§ **ASSIGNED TASK**:
Your answer should be only the lines below from the one with "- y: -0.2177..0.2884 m" to the one with "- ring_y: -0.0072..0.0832", repeated exactly, ends included.

§ **RAW DATA**:
#####

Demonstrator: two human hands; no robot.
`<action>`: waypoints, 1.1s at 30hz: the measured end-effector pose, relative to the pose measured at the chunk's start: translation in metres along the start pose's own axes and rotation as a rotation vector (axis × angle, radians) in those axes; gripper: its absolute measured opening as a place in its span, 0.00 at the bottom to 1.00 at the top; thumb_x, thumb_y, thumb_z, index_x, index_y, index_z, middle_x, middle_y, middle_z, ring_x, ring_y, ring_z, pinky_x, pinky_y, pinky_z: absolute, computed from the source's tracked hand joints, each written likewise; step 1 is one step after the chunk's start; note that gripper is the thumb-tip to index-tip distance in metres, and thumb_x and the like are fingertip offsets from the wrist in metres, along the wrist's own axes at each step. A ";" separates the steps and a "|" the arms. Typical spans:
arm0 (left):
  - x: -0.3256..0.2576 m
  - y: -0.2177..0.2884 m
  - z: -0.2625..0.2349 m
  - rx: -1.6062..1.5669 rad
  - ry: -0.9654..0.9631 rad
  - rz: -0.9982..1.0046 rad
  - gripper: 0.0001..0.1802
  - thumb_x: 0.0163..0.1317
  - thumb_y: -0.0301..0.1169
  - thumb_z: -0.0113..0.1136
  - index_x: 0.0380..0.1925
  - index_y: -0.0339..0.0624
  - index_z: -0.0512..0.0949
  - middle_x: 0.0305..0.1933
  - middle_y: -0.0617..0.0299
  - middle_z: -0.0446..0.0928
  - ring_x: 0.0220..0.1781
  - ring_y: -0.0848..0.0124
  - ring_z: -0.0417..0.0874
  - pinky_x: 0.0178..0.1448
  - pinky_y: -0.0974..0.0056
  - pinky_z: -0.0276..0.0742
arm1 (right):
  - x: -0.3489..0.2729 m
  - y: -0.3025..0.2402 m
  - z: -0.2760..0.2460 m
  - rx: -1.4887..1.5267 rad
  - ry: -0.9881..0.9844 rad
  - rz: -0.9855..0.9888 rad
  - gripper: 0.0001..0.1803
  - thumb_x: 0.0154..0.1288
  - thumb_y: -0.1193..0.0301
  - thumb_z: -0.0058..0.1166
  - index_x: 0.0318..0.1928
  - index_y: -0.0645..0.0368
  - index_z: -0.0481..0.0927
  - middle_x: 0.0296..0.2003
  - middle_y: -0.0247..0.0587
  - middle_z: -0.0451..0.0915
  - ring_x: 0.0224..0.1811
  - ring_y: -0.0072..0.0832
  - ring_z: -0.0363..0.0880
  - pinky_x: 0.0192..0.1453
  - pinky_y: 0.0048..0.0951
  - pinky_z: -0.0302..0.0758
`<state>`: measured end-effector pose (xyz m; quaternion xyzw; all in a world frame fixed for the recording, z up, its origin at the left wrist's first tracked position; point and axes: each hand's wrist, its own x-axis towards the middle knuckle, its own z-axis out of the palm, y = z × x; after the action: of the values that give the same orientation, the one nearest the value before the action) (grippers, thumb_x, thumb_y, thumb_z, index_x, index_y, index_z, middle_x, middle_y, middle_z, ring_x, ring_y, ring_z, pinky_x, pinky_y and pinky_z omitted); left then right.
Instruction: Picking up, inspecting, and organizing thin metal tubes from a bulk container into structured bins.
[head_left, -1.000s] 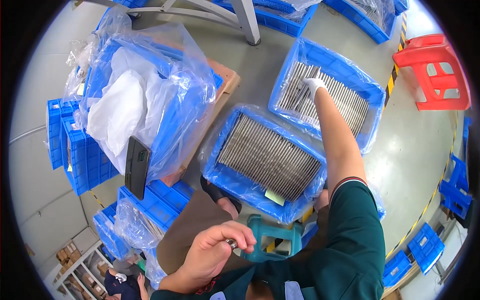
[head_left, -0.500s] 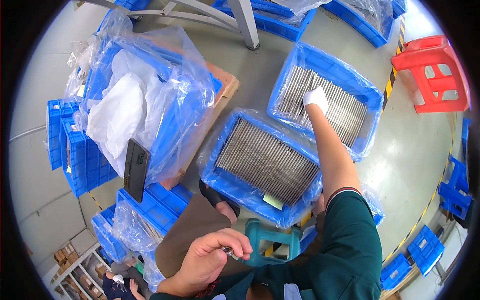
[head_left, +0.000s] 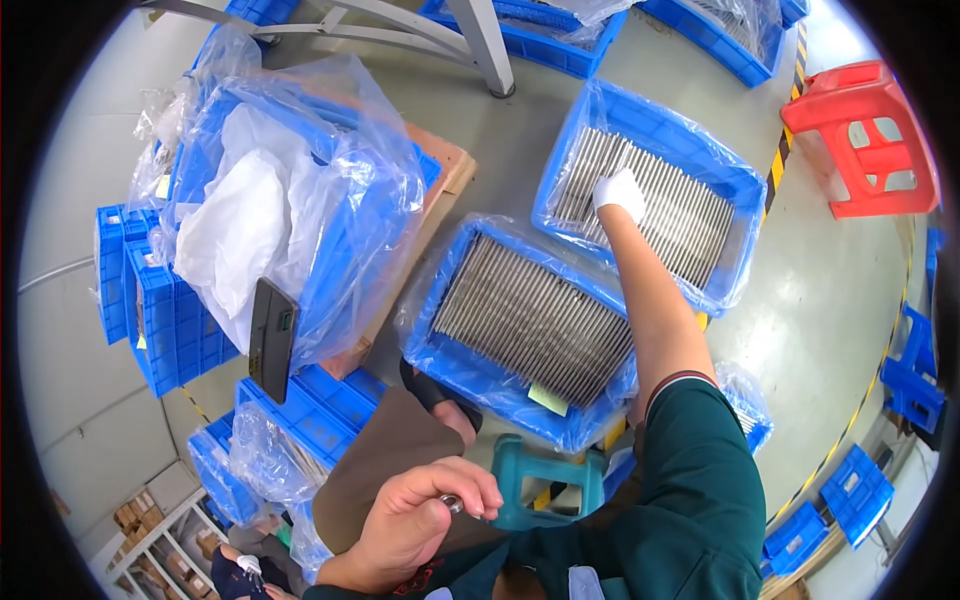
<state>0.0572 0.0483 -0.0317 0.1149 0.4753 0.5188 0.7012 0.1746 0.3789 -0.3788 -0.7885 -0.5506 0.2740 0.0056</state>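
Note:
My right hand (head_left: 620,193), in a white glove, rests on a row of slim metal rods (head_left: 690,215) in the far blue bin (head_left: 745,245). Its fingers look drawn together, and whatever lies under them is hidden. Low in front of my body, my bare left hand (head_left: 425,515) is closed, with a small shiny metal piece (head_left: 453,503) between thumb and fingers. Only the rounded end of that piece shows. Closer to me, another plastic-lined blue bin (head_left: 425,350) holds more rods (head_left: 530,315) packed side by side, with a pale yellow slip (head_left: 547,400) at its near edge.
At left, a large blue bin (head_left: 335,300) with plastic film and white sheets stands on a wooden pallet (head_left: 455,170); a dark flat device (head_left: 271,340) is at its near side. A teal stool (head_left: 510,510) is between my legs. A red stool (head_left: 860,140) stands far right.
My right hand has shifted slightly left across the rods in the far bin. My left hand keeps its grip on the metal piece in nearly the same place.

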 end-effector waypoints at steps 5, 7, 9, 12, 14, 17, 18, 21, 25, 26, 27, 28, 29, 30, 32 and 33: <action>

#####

§ **TASK OUTPUT**:
  - y: -0.2177..0.2884 m
  - z: -0.2625..0.2349 m
  - rx: -1.6062..1.5669 rad
  - ry: -0.9654..0.9631 rad
  - rz: -0.9982..1.0046 rad
  - gripper: 0.0001..0.1802
  - thumb_x: 0.0163..0.1317
  - thumb_y: -0.0301..0.1169
  - thumb_z: -0.0113..0.1136
  - index_x: 0.0380..0.1925
  - index_y: -0.0339..0.0624
  - index_z: -0.0512..0.0949
  - middle_x: 0.0305..0.1933
  - middle_y: -0.0617..0.0299
  - middle_z: -0.0446..0.0928
  - ring_x: 0.0220..0.1781
  - ring_y: -0.0848..0.0124
  - ring_z: -0.0417..0.0874
  - pinky_x: 0.0178..0.1448
  - pinky_y: -0.0974..0.0056
  - pinky_z: -0.0276..0.0742
arm1 (right):
  - x: -0.3489..0.2729 m
  - y: -0.3025..0.2402 m
  - z: -0.2760..0.2460 m
  - rx: -1.4887..1.5267 rad
  - ry: -0.9881..0.9844 rad
  - rz: -0.9855..0.9888 rad
  - gripper: 0.0001..0.1803
  - thumb_x: 0.0154..0.1288
  - thumb_y: -0.1193..0.0301
  - thumb_z: -0.0058..0.1166
  - index_x: 0.0318..0.1928
  - index_y: -0.0645..0.0368
  - index_z: -0.0481..0.0927
  - middle_x: 0.0296..0.2003
  - middle_y: -0.0247..0.0587
  - middle_z: -0.0451..0.0915
  - ring_x: 0.0224..0.1811
  - ring_y: -0.0072..0.0832

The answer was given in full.